**Task goal**
Write out every entry exactly; the pictures do not belong in the copy.

Collected data
= Beginning of Section =
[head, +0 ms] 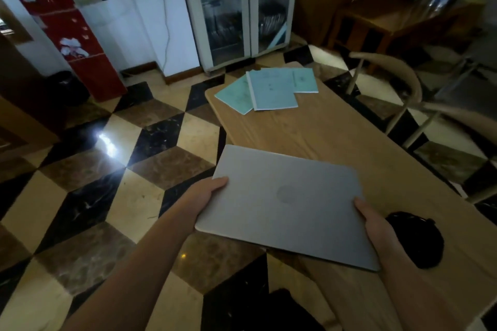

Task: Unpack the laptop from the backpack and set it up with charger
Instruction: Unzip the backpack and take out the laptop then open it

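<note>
Both hands' grip [207,196] [373,220] clasps the closed laptop [285,204], long axis left-right.

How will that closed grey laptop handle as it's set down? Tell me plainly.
The laptop looks like a thin rigid slab, so it should stay flat rather than flex. Its smooth lid may be slippery; the left hand and right hand grip opposite edges. It overhangs the table edge, so it could probably tip if released there.
</note>
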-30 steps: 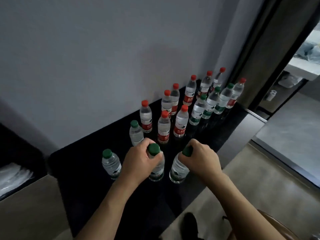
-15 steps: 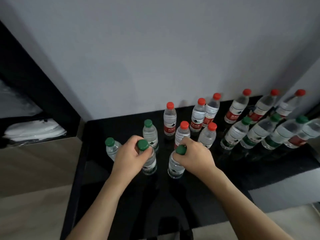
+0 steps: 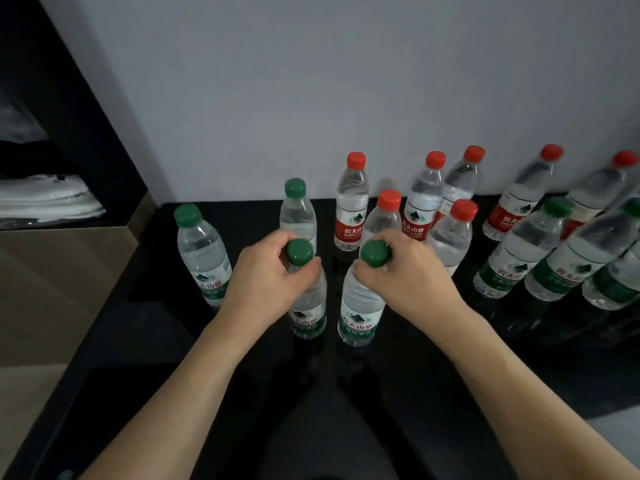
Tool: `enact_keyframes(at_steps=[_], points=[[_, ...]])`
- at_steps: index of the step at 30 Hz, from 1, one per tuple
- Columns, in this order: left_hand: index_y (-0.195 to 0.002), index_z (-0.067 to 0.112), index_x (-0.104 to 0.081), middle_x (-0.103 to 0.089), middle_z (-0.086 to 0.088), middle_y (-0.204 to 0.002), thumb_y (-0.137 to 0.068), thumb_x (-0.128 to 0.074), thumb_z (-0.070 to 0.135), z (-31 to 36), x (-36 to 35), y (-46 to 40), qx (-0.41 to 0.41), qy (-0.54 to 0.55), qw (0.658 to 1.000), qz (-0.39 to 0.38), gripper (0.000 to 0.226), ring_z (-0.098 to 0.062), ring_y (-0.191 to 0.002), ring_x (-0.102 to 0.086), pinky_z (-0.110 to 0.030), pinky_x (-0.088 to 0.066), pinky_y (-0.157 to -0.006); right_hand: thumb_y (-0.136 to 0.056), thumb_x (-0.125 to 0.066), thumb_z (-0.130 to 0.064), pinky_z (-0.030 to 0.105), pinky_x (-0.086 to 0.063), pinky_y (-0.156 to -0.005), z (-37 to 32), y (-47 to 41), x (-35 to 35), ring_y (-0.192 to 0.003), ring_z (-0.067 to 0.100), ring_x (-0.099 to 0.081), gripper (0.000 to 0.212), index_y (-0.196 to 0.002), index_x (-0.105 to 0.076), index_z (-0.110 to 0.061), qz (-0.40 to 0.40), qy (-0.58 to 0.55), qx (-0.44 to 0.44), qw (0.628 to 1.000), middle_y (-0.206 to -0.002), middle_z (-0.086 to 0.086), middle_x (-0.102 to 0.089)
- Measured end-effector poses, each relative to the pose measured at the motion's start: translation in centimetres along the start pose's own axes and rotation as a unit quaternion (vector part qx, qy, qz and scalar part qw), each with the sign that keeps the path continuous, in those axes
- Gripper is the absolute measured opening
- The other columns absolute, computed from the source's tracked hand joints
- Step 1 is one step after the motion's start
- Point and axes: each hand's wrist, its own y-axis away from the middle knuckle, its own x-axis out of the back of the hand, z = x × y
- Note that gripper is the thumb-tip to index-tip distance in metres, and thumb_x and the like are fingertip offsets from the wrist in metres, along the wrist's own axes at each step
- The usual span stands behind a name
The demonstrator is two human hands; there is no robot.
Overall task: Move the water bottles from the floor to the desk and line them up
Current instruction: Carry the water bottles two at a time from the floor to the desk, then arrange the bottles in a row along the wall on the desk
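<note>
Left hand (image 3: 266,282), right hand (image 3: 412,275) — each grips 1 bottle neck.

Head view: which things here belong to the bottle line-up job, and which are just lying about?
Job:
- two green-capped clear plastic water bottles, one gripped by the left hand, one by the right hand
- red-capped clear plastic water bottles
- black desk top

Lying about:
- folded white cloth
- brown cardboard box

The necks of two green-capped bottles (image 3: 308,306) (image 3: 360,306) are hidden by the left hand (image 3: 266,282) and right hand (image 3: 412,275). The far-right bottles (image 3: 620,278) are cut off by the edge and blurred.
</note>
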Motion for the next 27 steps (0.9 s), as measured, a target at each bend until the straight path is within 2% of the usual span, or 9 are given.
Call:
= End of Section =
**Written response**
[head, +0 ms] 

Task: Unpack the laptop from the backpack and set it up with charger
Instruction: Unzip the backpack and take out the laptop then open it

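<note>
Both hands' grip [207,196] [373,220] clasps the closed laptop [285,204], long axis left-right.

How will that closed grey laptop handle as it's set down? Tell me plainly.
The laptop looks like a thin rigid slab, so it should stay flat rather than flex. Its smooth lid may be slippery; the left hand and right hand grip opposite edges. It overhangs the table edge, so it could probably tip if released there.
</note>
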-30 steps: 
-15 steps: 
+0 steps: 
Tool: `enact_keyframes(at_steps=[_], points=[[_, ...]])`
- at_steps: index of the step at 30 Hz, from 1, one per tuple
- Columns, in this order: left_hand: index_y (-0.195 to 0.002), index_z (-0.067 to 0.112), index_x (-0.104 to 0.081), middle_x (-0.103 to 0.089), middle_z (-0.086 to 0.088), middle_y (-0.204 to 0.002), thumb_y (-0.137 to 0.068), thumb_x (-0.128 to 0.074), thumb_z (-0.070 to 0.135), z (-31 to 36), x (-36 to 35), y (-46 to 40), qx (-0.41 to 0.41), qy (-0.54 to 0.55), qw (0.658 to 1.000), qz (-0.39 to 0.38), gripper (0.000 to 0.226), ring_z (-0.098 to 0.062), ring_y (-0.191 to 0.002), ring_x (-0.102 to 0.086), pinky_z (-0.110 to 0.030), pinky_x (-0.088 to 0.066), pinky_y (-0.157 to -0.006); right_hand: thumb_y (-0.136 to 0.056), thumb_x (-0.125 to 0.066), thumb_z (-0.130 to 0.064), pinky_z (-0.030 to 0.105), pinky_x (-0.086 to 0.063), pinky_y (-0.156 to -0.005), z (-37 to 32), y (-47 to 41), x (-35 to 35), ring_y (-0.192 to 0.003), ring_z (-0.067 to 0.100), ring_x (-0.099 to 0.081), gripper (0.000 to 0.212), index_y (-0.196 to 0.002), index_x (-0.105 to 0.076), index_z (-0.110 to 0.061), qz (-0.40 to 0.40), qy (-0.58 to 0.55), qx (-0.44 to 0.44), qw (0.628 to 1.000), middle_y (-0.206 to -0.002), middle_z (-0.086 to 0.086), middle_x (-0.102 to 0.089)
- Measured end-effector poses, each relative to the pose measured at the motion's start: translation in centimetres along the start pose's own axes and rotation as a unit quaternion (vector part qx, qy, qz and scalar part qw), each with the sign that keeps the path continuous, in those axes
- Gripper is the absolute measured opening
- The other columns absolute, computed from the source's tracked hand joints
- Step 1 is one step after the motion's start
- Point and axes: each hand's wrist, its own y-axis away from the middle knuckle, its own x-axis out of the back of the hand, z = x × y
- Note that gripper is the thumb-tip to index-tip distance in metres, and thumb_x and the like are fingertip offsets from the wrist in metres, along the wrist's own axes at each step
- The usual span stands behind a name
The demonstrator is two human hands; there is no robot.
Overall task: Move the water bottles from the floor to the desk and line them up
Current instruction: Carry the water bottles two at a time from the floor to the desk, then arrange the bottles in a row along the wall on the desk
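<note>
Left hand (image 3: 266,282), right hand (image 3: 412,275) — each grips 1 bottle neck.

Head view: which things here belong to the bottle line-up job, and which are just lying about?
Job:
- two green-capped clear plastic water bottles, one gripped by the left hand, one by the right hand
- red-capped clear plastic water bottles
- black desk top

Lying about:
- folded white cloth
- brown cardboard box

The necks of two green-capped bottles (image 3: 308,306) (image 3: 360,306) are hidden by the left hand (image 3: 266,282) and right hand (image 3: 412,275). The far-right bottles (image 3: 620,278) are cut off by the edge and blurred.
</note>
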Motion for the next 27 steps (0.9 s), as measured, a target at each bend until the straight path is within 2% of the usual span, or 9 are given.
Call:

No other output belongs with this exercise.